From the entries below, extract every line that includes the word "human".

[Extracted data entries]
┄┄┄┄┄┄
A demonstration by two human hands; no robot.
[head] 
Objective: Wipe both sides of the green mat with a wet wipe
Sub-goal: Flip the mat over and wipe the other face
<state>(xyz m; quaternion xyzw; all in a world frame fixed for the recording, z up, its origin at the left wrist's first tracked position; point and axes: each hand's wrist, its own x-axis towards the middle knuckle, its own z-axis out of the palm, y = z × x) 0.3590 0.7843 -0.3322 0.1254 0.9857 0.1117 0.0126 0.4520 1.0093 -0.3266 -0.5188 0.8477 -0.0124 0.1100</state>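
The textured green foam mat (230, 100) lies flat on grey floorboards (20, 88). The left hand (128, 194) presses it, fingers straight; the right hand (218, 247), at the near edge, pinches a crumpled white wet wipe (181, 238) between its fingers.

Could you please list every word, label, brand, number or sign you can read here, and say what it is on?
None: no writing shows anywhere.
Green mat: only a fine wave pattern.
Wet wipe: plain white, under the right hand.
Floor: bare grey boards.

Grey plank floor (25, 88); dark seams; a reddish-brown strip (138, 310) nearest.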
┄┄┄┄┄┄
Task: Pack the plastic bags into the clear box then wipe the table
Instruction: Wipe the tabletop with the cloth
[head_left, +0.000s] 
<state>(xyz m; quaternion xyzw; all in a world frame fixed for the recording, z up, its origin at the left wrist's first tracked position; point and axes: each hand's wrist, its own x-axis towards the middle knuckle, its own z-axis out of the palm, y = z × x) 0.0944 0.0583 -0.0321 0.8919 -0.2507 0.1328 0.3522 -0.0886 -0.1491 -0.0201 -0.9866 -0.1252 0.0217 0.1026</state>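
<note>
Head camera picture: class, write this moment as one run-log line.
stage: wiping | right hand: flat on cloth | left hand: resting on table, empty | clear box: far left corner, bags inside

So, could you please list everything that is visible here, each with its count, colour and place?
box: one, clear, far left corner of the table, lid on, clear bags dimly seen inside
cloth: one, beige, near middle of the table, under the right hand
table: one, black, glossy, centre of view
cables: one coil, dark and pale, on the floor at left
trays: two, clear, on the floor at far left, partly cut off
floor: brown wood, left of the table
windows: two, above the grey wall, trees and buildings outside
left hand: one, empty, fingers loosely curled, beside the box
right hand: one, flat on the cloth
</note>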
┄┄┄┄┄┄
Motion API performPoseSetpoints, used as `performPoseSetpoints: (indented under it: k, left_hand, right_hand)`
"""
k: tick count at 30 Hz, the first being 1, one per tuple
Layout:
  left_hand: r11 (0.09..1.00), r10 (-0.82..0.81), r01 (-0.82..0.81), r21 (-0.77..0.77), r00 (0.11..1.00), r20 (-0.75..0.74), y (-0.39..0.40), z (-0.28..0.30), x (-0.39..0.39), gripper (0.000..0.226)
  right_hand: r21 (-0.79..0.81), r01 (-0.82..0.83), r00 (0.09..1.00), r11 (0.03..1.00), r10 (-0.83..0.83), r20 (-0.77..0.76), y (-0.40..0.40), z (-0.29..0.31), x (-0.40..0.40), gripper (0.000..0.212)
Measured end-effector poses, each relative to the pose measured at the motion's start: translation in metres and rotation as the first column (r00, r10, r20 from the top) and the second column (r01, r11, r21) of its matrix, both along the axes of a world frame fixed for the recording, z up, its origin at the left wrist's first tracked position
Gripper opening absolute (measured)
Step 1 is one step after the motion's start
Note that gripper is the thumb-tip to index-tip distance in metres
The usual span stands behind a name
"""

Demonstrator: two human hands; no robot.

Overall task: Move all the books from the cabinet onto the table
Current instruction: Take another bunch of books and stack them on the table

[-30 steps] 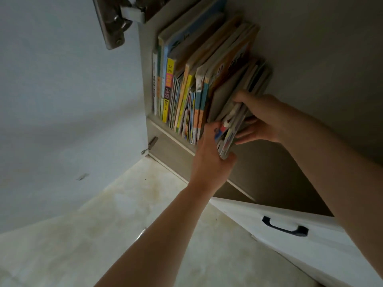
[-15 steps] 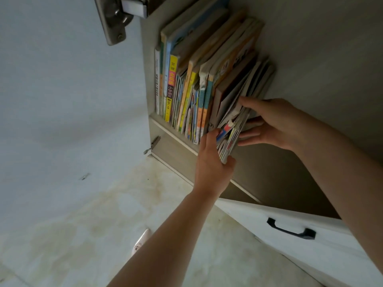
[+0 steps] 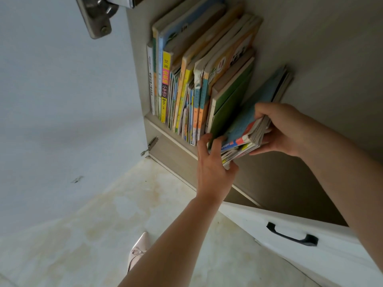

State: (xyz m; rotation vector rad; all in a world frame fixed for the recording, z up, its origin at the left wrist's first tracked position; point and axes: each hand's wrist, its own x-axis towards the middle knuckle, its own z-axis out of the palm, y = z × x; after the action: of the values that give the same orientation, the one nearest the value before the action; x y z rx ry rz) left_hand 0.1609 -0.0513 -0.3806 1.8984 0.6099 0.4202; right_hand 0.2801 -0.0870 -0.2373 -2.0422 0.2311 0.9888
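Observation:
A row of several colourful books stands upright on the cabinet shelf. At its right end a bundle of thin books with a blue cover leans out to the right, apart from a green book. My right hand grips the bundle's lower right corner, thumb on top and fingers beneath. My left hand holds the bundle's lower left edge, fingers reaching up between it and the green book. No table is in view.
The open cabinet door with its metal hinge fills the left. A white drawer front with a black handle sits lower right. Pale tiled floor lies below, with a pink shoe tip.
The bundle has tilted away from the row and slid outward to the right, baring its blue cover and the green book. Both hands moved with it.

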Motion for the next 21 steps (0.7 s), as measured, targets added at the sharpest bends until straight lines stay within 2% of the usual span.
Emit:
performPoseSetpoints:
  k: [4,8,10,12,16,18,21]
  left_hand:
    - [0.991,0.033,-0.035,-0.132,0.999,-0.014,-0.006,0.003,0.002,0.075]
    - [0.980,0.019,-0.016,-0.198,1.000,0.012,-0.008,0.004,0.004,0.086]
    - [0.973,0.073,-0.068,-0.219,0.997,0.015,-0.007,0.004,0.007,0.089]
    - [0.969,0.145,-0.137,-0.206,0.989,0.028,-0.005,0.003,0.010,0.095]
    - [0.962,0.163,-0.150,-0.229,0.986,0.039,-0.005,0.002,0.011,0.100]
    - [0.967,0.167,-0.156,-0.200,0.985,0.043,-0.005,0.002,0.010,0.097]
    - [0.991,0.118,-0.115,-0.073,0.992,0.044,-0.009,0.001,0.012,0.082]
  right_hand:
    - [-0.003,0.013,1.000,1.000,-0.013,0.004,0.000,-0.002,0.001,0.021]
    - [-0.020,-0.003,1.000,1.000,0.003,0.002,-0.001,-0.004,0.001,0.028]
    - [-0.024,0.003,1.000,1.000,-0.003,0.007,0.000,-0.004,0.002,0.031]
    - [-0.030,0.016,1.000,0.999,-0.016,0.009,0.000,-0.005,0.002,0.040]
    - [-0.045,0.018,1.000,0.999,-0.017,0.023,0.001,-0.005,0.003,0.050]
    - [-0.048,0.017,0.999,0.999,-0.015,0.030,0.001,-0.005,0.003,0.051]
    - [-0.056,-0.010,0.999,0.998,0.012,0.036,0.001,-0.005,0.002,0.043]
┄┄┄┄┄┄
→ **WRITTEN RESPONSE**:
A demonstration by two human hands; no robot.
Demonstrator: two human hands; no robot.

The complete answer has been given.